Directions:
The answer must consist only of the lines from the line with "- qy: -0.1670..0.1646" to the line with "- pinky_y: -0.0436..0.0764", both included, exactly as they stand below.

Data section:
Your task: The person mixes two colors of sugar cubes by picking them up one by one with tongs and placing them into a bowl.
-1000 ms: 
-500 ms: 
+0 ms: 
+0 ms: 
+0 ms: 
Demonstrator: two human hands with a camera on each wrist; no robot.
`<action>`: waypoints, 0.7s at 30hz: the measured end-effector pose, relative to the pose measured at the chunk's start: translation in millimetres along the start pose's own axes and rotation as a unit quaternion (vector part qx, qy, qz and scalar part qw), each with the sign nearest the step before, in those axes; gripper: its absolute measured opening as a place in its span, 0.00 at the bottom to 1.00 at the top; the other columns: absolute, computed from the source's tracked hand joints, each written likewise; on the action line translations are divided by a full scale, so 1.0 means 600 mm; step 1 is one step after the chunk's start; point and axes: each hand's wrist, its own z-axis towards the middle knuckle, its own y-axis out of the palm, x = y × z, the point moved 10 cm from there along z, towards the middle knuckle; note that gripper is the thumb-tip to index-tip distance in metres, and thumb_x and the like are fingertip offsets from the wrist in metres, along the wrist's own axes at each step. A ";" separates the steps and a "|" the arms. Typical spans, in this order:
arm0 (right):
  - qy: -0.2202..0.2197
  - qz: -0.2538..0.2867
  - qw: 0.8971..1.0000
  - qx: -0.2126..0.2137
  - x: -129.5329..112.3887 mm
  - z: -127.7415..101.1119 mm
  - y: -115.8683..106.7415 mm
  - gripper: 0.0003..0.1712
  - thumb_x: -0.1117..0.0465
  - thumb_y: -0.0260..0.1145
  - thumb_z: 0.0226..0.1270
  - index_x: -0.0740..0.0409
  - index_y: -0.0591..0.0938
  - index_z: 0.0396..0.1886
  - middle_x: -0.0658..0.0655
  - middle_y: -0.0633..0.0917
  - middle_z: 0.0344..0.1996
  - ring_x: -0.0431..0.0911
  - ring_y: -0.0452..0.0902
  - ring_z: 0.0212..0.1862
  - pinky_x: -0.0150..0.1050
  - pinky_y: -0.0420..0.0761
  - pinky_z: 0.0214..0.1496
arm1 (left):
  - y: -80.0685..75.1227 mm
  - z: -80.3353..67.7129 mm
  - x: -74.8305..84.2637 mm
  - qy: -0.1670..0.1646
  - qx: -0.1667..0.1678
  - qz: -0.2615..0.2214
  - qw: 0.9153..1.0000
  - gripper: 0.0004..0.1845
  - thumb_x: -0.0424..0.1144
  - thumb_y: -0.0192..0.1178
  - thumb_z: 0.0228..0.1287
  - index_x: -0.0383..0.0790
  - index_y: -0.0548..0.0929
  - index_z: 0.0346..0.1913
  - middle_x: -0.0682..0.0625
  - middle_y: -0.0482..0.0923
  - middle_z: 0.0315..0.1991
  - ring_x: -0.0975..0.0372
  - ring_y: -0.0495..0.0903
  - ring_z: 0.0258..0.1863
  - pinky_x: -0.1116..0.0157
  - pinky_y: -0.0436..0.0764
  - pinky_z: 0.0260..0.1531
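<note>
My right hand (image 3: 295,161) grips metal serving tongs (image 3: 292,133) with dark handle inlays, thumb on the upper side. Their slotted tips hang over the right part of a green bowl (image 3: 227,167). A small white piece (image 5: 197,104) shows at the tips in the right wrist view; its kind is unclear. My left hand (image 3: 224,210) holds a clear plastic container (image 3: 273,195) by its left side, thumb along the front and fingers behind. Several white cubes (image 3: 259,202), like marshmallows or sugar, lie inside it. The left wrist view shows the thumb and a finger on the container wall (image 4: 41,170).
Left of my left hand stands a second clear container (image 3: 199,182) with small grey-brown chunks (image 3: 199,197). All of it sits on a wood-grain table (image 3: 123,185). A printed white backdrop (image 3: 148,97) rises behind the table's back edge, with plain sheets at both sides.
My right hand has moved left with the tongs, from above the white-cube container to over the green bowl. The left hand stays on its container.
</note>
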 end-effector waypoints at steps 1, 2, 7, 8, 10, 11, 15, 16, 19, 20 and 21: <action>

Result of this task:
  - qy: -0.1670..0.1646
  - qx: -0.1667..0.1678
  - qz: -0.2615..0.2214
  - qw: 0.9153..1.0000
  - gripper: 0.0004..0.1845
  - thumb_x: -0.0424..0.1144
  - thumb_y: -0.0192..0.1178
  - thumb_z: 0.0228..0.1287
  - index_x: -0.0383..0.0790
  - index_y: -0.0548..0.0929
  - index_z: 0.0346..0.1913
  - middle_x: -0.0682..0.0625
  - middle_y: -0.0482..0.0923
  - middle_z: 0.0315..0.1991
  - ring_x: -0.0975..0.0372
  - ring_y: -0.0495..0.0903
  - ring_z: 0.0258..0.1863
  - pinky_x: -0.1116..0.0157
  - pinky_y: -0.0436..0.0764

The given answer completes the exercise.